[FIFH2025] Deux femmes, deux classes, une condition

Après un court passage par la télévision, avec la mini-série Les Hautes-Herbes  et le téléfilm À la joie, Jérôme Bonnell revient sur le grand écran avec La Condition, adaptation du roman Amours de Léonor de Récondo.

Dans la France corsetée de la Belle Époque, le mariage n’est souvent qu’une façade soigneusement entretenue. Victoire (Louise Chevillotte), chignon impeccable et robes d’un blanc immaculé, se donne l’apparence d’une épouse modèle dans une union où elle se sent prisonnière. Son mari André Boisvaillant (Swann Arlaud), notaire normand, supporte difficilement d’être rejeté du lit conjugal et cherche à maintenir un ordre qui parfois lui échappe. Une frustration qui se reporte sur Céleste (Galatéa Bellugi), jeune bonne fraîchement embauchée, qu’il abuse et met enceinte.

Lorsque Victoire découvre la grossesse, elle propose de garder l’enfant et de l’élever comme le sien. Mais à la naissance du petit Félix, elle peine à s’affirmer dans son nouveau rôle de mère. Le garçon pleure sans cesse, insensible à ses bras. Une nuit, transgressant l’interdit, Céleste prend le bébé et le berce dans son lit. Victoire la surprend, mais loin de la réprimander, elle la rejoint et s’allonge à ses côtés. Dans cette scène d’une douceur inattendue, les trois corps trouvent enfin le repos. À travers ce geste maternel partagé, un lien commence à se tisser entre les deux femmes.

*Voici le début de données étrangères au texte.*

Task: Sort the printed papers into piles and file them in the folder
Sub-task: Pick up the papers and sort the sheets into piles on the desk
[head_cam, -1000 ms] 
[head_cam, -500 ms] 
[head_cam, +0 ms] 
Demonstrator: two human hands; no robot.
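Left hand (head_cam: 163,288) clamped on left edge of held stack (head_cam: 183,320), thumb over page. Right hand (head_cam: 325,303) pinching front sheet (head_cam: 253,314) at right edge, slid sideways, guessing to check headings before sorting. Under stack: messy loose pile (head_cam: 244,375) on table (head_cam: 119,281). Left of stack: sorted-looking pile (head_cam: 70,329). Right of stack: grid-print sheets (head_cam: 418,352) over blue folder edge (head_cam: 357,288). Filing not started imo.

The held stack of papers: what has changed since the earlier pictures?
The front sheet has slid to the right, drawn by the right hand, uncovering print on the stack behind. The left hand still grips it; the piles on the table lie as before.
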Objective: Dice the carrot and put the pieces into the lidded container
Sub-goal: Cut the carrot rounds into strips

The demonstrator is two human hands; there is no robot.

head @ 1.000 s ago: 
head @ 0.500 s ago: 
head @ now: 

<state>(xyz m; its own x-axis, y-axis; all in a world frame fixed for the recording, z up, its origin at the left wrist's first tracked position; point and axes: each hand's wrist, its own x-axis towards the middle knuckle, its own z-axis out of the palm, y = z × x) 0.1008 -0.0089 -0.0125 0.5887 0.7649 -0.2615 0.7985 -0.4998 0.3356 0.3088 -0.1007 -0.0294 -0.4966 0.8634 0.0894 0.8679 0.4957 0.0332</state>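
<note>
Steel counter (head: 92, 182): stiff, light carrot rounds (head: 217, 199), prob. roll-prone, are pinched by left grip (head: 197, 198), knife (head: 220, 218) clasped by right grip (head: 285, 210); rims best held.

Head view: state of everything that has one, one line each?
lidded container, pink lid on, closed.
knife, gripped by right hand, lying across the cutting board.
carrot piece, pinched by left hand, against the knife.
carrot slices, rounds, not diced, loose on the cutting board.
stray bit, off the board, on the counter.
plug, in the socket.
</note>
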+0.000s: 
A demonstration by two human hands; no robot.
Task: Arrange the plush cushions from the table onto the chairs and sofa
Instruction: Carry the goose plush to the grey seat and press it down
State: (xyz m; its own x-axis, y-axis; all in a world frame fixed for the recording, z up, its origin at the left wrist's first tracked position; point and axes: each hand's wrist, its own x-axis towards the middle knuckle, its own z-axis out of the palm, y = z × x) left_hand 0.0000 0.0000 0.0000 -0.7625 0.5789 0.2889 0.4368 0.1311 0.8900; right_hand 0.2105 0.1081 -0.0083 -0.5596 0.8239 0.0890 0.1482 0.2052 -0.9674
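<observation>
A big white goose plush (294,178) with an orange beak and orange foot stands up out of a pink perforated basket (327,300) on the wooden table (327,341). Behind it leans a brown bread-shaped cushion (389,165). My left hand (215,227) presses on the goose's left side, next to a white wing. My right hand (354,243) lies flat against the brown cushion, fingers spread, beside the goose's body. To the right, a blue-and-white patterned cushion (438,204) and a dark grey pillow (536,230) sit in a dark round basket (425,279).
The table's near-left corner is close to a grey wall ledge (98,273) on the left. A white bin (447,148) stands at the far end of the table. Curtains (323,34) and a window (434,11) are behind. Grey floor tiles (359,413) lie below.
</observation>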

Construction d’une fresque intime

L’une des forces du film réside dans la mise en scène du rapprochement entre Victoire et Céleste qui se distingue par sa délicatesse. Jérôme Bonnell choisit de suggérer plutôt que de montrer explicitement. La complicité et la tendresse naissante se tissent dans les silences, les regards furtifs, les gestes retenus. Le réalisateur filme ces non-dits avec une précision remarquable, grâce à des plans très serrés qui enferment les personnages dans une proximité forcée, renforçant la sensation de huis clos.

Ces silences, justement, occupent une place importante dans le film. Loin de freiner le récit, ils en deviennent l’un des ressorts les plus éloquents, capables de traduire ce que les personnages n’ont pas le droit, ou pas la force, d’exprimer. Il y a des silences hypocrites, ceux qui protègent les apparences, d’autres plus intimes, qui expriment la peur, la honte ou la tristesse. Et puis il y a les silences qui apaisent, comme ces nuits où Céleste et Victoire veillent ensemble sur Félix.

Visuellement, La Condition séduit aussi par sa photographie. Le jour met en évidence la froideur des salons bourgeois et l’ordre rigide d’un monde gouverné par des rapports de force. À l’inverse, la nuit, la lumière se fait plus chaude. Si, dans les premiers instants, elle traduit la vulnérabilité des deux femmes ou encore la colère sourde d’André, dont les traits se durcissent à la lueur de la bougie, elle laisse progressivement place à la tendresse, révélant des moments plus doux et intimes que le jour ne permet pas.

Un jeu convaincant

Le film repose sur un duo féminin d’une justesse remarquable. Galatéa Bellugi prête à Céleste un regard profond dans lequel on passe de la peur, de la contrainte, à l’affirmation progressive de soi. À ses côtés, Louise Chevillotte incarne une Victoire pudique, contenue, mais déterminée à obtenir ce qu’elle souhaite. Leur relation, d’abord fondée sur la maternité et le bien-être de l’enfant, évolue vers une affection profonde où chacune devient, à sa manière, le refuge de l’autre.

Swann Arlaud trouve ici l’un de ses rôles les plus ambigus. Il incarne un homme de son temps, convaincu d’agir dans le droit que lui confère la société. Jérôme Bonnell évite le manichéisme : l’acteur montre la vulnérabilité d’André, sa confusion, sa mauvaise foi, ses regrets immédiats. Mais rien ne vient justifier ses actes : le film maintient la violence systémique au centre, sans détourner le regard.

À travers ces trois protagonistes, Jérôme Bonnell dessine le portrait d’un système où les hommes oscillent entre le rôle de bourreau et celui de victime de leur propre violence, tandis que les femmes ne disposent que de trois voies de sortie : la fuite, l’exclusion ou la mort. Sans trahir l’esprit du roman, malgré quelques libertés prises, La Condition s’impose comme un drame intime qui explore avec finesse les rapports de domination, qu’ils soient de classe, de genre ou de pouvoir sur les corps. En faisant résonner ce récit de la Belle Époque avec les débats contemporains, Jérôme Bonnell signe une œuvre qui interroge autant qu’elle émeut.